De branco vestem-se os vizinhos. Som alto de gostos diversos. Churrasqueiras fumegantes, carros chegando.
Em todas as casas as famílias se reúnem. Os amigos visitam. Cumprimentos e felicitações ecoam em todo o solo nacional.
Com um besouro zunindo perto do ouvido, o jovem em frente a casa mira no chão o cigarro que queima sozinho. Um sorriso débil, a mão canhota segura o copo com qualquer líquido. A destra, um novo cigarro aceso.
Olha as estrelas e ouve os primeiros foguetes, uma hora antes do momento aguardado.
- Feliz ano novo! – Deseja o vizinho cujo nome nem imagina e poucas vezes vira.
Uma ou outra pessoa que passa deseja tal feliz sorte, retribuída com humilde sorriso simpático.
- Vai virar sozinho de novo? – pergunta preocupadamente o vizinho da frente.
- Logo alguns amigos vão chegar e passaremos a noite juntos a bebericar e programar o ano que está por vir – diz o jovem com o mesmo sorriso simpático.
Programar, prometer, é o que ouve das pessoas que passam na rua conversando. Algumas conhece de vista e observa. Entra ano, sai ano, continuam iguais.
A menina gorda, que tantas vezes viu correr pelas ruas do bairro em roupas de ginástica novas, continua gorda, e sempre será. O adolescente com seus amigos diz que nesse ano perderá a virgindade, como em outros tantos. Quando conseguirá, só o tempo dirá.
Enchendo o copo de um líquido qualquer de uma garrafa qualquer, lembra da viúva da quadra de traz. Temia morrer sozinha, já que não tinha filhos, e fugiu da família para casar. Em sua mente, passa novamente o velório da velha, em que a única pessoa presente na capela era ele, por não ter mais o que fazer. Recorda com melancolia a morte prematura da pobre senhora, que mesmo desejando por quatro anos seguidos, sozinha entrou na cova sendo acompanhada apenas pelo padre, que não se preocupou em fazer a última prece.
O único desejo do jovem, assim como a velha viúva, é não passar mais nenhum reveillon sem ter quem abraçar, ou beijar. Virar um ano sem nada a desejar, pois nada mais teria importância melhorar.
O barulho dos fogos aumenta com a passagem do tempo. Minúsculas luzes brilhantes sobem para o céu enquanto acende mais um cigarro. Bebericando do copo vê as poucas luzes explodirem no escuro céu da noite curitibana. Não observa mais os vizinhos, Não ouve mais o que diz quem passa.
Sorri novamente, os olhos brilhando. Larga inconscientemente o cigarro que queimará no chão até o filtro, acompanhado por três outros em filetes de cinzas.
A formigação do álcool no cérebro diz que terá novas esperanças. Várias músicas confrontantes em estilos, das casas dos vizinhos, trazem mensagens de alegria, ou melodia bonita.
No céu negro coberto por fumaça, só as estrelas mais intensas em luz brilha. A lua cheia reina gloriosa. E o dia chega mais cedo mais cedo com as luzes dos fogos, que iluminam ruas, janelas, telhados e olhos.
De toda a parte, baterias de pólvora ensurdece mesmo os poucos que tentam dormir. Esferas imensas enchem a escuridão de cores variantes do vermelho ao verde. Feixes incandescentes sobem e descem formando cascatas. A molecada da rua, com sua pequena contribuição à comemoração, estouram bombinhas, enquanto alguns adultos lançam foguetes.
Um velho mal vestido, aparentemente bêbado, grita na rua felicitações para quem pode ouvir. Abraços apertados, que às vezes tiram os pés do chão, se espalham por todas as partes.
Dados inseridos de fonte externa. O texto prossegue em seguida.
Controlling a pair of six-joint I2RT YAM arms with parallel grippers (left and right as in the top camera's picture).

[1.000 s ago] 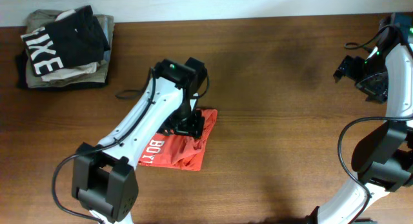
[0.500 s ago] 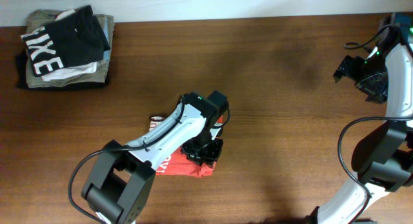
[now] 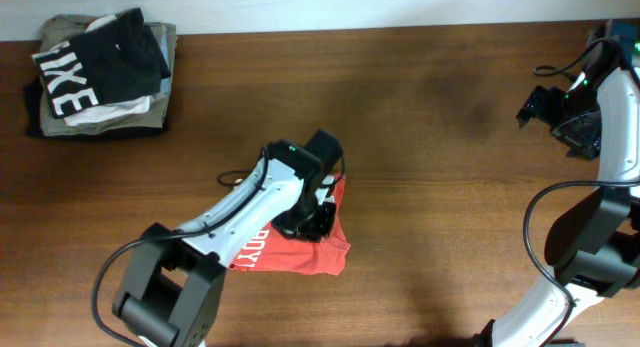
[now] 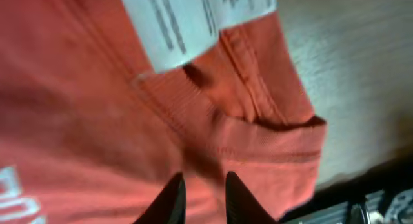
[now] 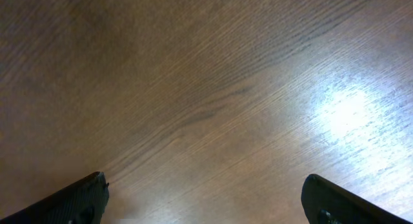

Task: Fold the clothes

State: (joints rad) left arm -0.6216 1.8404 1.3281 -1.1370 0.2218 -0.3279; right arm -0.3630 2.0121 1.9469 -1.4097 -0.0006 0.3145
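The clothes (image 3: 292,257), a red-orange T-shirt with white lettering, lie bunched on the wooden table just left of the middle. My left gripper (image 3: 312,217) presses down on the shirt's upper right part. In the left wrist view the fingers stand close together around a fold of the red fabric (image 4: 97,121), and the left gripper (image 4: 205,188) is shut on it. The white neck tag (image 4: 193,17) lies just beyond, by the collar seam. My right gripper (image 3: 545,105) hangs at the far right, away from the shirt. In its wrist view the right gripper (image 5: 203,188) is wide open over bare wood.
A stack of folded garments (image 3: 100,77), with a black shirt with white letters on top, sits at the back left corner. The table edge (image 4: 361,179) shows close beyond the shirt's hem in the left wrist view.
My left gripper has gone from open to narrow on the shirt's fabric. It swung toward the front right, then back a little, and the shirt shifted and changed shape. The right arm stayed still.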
Rolhas voam e o líquido espumante derrama mais no chão que no copo.
Gradualmente os fogos cessam, os telhados não estão mais coloridos como a pouco. Por toda a noite bombas e rojões são queimados. As mesas postas de leitão, maionese caseira, arroz carreteiro e outros quitutes.
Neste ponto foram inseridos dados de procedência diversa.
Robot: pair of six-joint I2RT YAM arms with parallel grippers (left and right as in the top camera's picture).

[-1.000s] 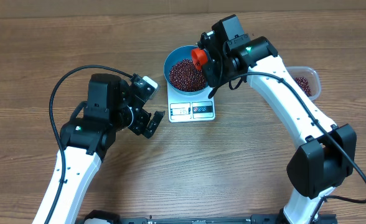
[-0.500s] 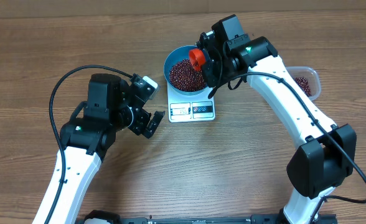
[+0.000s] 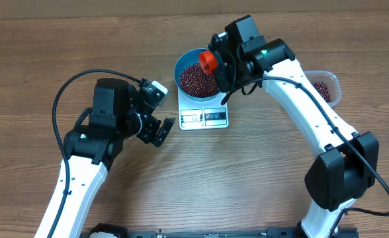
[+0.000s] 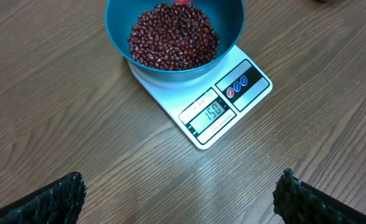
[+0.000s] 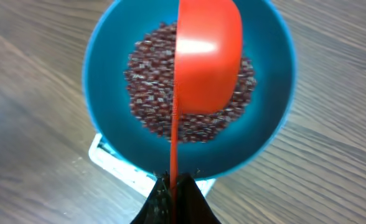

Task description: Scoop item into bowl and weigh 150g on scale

Gradualmente os vizinhos entram em suas casas para cear. A rua que não brilha mais, novamente deserta. A música continua, de carros parados e aparelhos para fora de residências. No lugar de incessantes estouros, risos e sinais de confraternização ecoa no ar.
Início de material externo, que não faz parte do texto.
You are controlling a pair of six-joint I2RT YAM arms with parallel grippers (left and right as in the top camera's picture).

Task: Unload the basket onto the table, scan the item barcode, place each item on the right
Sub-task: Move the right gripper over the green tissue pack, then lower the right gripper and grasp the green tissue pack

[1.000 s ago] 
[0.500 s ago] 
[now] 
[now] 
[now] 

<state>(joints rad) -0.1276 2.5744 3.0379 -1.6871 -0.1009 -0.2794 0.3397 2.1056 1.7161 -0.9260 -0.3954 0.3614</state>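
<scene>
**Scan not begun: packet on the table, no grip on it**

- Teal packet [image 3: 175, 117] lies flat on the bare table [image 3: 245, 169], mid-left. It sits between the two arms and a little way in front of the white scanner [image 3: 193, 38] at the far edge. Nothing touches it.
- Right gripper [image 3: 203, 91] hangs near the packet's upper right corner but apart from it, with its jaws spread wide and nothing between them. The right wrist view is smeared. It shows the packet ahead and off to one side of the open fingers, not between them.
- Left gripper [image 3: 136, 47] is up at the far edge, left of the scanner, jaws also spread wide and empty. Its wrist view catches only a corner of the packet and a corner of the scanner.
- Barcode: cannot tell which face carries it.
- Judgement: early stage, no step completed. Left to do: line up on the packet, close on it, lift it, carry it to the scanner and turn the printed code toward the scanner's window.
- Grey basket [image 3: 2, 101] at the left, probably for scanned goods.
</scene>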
Sozinho, sorrindo ainda mais largamente, o jovem deixa outro cigarro para queimar no chão. Os olhos ainda brilhando. Coloca a carteira de cigarro e o isqueiro no bolso da calça, levanta a garrafa numa mão, na outra já estava o copo, ambos vazios. Entre em casa e apaga as luzes. Mesmo com um estouro de rojão ou outro pela madrugada, dormiu tranqüilo, sonhando com tudo que espera que o ano novo lhe reserva.